*What this task involves*
Copy every line that contains the string "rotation" from the entries below.

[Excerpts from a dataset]

▼

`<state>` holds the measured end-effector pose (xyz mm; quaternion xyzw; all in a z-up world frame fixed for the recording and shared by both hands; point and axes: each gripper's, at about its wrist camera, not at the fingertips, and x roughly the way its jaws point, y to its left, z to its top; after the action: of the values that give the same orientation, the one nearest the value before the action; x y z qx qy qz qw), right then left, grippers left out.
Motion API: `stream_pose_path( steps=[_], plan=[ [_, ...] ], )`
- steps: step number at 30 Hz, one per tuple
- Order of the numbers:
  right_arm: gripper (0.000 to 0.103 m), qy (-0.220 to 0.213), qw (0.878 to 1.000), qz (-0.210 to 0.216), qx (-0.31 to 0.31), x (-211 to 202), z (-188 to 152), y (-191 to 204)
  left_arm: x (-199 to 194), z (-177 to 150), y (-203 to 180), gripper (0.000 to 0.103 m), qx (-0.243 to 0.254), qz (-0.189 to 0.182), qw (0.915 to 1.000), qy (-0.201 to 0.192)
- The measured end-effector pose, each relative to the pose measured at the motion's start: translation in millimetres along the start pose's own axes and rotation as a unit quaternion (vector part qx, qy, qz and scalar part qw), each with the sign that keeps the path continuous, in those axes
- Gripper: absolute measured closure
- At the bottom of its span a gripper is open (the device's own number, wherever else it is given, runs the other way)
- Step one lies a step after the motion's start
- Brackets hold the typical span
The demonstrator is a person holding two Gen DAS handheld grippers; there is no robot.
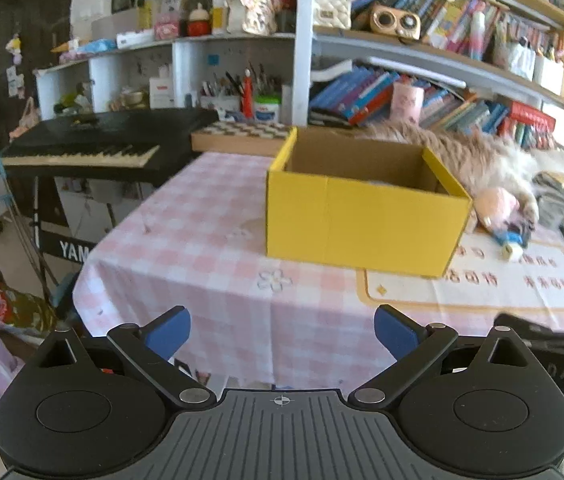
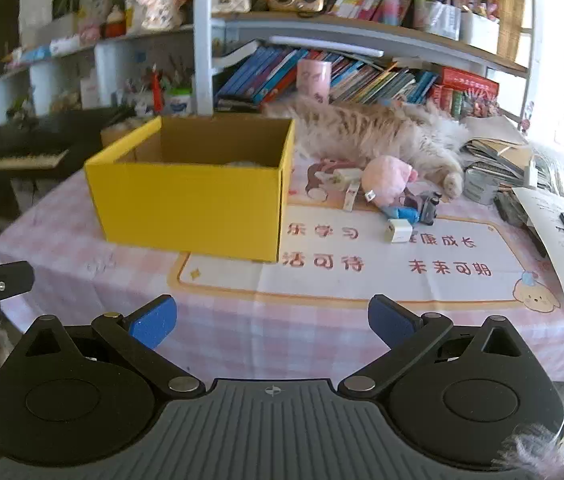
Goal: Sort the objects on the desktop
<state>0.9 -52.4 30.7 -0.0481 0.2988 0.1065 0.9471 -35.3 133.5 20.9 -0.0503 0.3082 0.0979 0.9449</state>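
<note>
Left claw (image 1: 282, 330) and right claw (image 2: 272, 320) both stood wide and empty at the near edge of the surface (image 2: 322, 320). Approach step, nothing picked. Small items (image 2: 396, 208) lay right of the yellow box (image 2: 190, 208); next move: reach past the mat.

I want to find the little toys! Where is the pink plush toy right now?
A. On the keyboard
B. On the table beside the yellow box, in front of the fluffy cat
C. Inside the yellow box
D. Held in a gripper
B: the pink plush toy lies on the tablecloth to the right of the yellow box, just in front of the fluffy cat, and both grippers are empty.
</note>
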Motion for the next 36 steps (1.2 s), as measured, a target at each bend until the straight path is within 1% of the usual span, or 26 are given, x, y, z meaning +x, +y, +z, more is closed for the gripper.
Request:
stream_pose_path(
  steps=[8,14,24,36],
  plan=[
    [0.0,0.006,1.0,-0.006,-0.014,-2,-3,3,-2,-8,-15,0.003,0.027,-0.028,0.9991,0.015],
    [0.0,0.021,0.999,-0.019,-0.018,2,-5,1,4,-13,-25,0.003,0.043,-0.05,0.9972,0.037],
    [0.0,0.029,0.999,-0.031,-0.002,3,-10,-12,9,-11,-39,0.003,0.062,-0.06,0.9954,0.042],
    [0.0,0.051,0.996,-0.074,0.025,5,-17,-38,21,-10,-73,0.003,0.1,-0.1,0.9883,0.057]
  ],
)
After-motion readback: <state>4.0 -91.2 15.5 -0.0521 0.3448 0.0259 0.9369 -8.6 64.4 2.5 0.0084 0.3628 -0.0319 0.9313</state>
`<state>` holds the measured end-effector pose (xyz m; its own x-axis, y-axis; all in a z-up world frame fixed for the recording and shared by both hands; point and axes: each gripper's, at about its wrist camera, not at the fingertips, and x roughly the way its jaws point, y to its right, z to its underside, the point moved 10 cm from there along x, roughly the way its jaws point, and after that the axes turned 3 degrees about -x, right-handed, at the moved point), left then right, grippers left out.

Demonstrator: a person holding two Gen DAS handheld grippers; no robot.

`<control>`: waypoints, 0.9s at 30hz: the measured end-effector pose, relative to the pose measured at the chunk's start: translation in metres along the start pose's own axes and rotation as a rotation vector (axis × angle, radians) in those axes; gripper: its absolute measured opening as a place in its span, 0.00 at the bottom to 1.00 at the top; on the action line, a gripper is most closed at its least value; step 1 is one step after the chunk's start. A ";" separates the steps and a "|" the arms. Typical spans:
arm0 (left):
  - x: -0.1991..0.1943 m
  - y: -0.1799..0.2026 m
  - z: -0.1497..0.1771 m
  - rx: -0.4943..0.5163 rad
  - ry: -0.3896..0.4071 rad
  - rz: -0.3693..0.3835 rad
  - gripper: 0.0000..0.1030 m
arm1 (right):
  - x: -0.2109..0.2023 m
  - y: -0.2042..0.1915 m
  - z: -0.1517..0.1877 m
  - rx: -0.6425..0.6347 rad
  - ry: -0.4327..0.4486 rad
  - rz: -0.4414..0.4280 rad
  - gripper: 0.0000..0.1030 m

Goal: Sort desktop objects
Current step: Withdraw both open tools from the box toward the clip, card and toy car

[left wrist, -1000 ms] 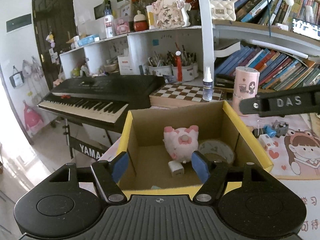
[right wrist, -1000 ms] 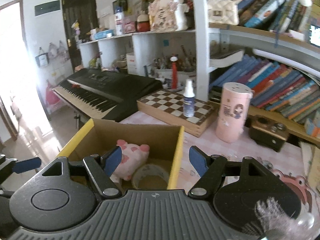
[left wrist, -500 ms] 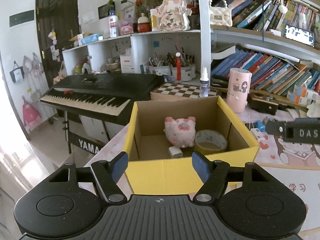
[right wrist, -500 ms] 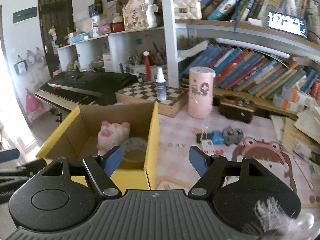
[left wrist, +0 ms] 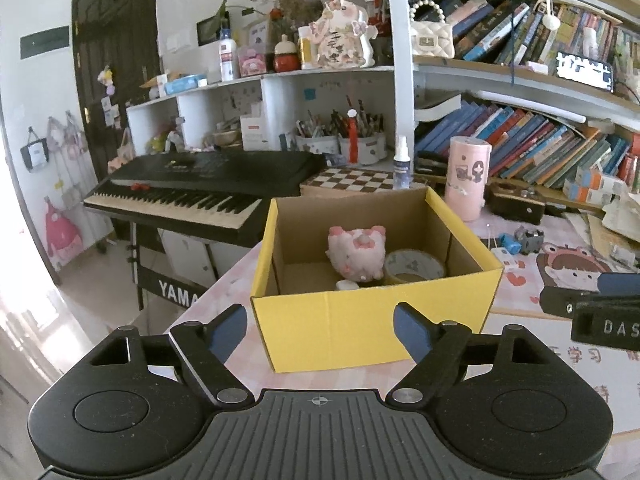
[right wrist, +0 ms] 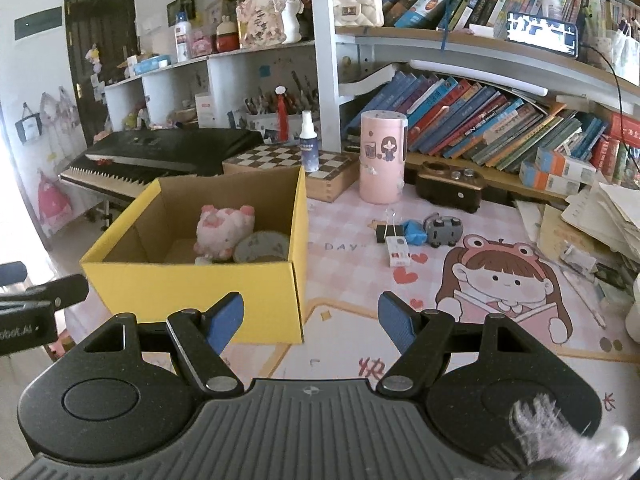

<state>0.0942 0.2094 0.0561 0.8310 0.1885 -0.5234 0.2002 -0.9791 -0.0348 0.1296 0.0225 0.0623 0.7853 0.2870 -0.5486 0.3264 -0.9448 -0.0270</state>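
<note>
Right wrist view, left to right. Yellow box [right wrist: 192, 292] stands at centre left on the table [right wrist: 348, 332]; inside it lie a pink plush pig [right wrist: 224, 228] and a tape roll [right wrist: 262, 246], touching. Right of the box, mid-frame: a binder clip [right wrist: 386, 230], white eraser [right wrist: 398, 252], blue object [right wrist: 414, 232], grey toy [right wrist: 442, 230]. Right gripper [right wrist: 310, 320]: jaws apart, nothing between. Left gripper [left wrist: 320, 328]: jaws have just been opening, empty, before the box's near wall.
</note>
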 end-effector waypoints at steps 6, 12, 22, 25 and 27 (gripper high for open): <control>-0.006 0.003 0.007 -0.001 -0.005 0.008 0.85 | -0.010 -0.003 0.012 -0.002 -0.007 0.003 0.72; -0.013 0.011 0.017 0.011 -0.016 0.021 0.87 | -0.018 -0.006 0.026 0.010 -0.028 -0.010 0.76; -0.025 0.025 0.033 0.041 -0.015 0.050 0.92 | -0.032 -0.011 0.044 0.004 -0.044 0.018 0.82; -0.025 0.029 0.037 0.036 -0.035 0.076 0.92 | -0.034 -0.006 0.049 0.016 -0.050 0.038 0.83; -0.024 0.031 0.039 0.033 -0.049 0.093 0.92 | -0.037 -0.003 0.051 0.025 -0.051 0.051 0.84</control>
<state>0.0605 0.1713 0.0338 0.8187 0.0935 -0.5666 0.1055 -0.9944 -0.0117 0.0729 0.0068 0.0398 0.7723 0.2303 -0.5920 0.2728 -0.9619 -0.0183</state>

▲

*Expected output*
- The measured end-effector pose, each relative to the pose measured at the motion's start: translation in millimetres along the start pose's own axes and rotation as a unit quaternion (vector part qx, qy, qz and scalar part qw), each with the sign that keeps the path continuous, in those axes
`<control>`: waypoints, 0.9s at 30hz: the measured end-effector pose, relative to the pose measured at the chunk's start: translation in metres along the start pose's own axes and rotation as a rotation vector (axis × angle, radians) in those axes; gripper: its absolute measured opening as a place in its span, 0.00 at the bottom to 1.00 at the top; on the action line, a gripper is most closed at its least value; step 1 is one step after the chunk's start. A ";" separates the steps and a "|" the arms. Typical spans:

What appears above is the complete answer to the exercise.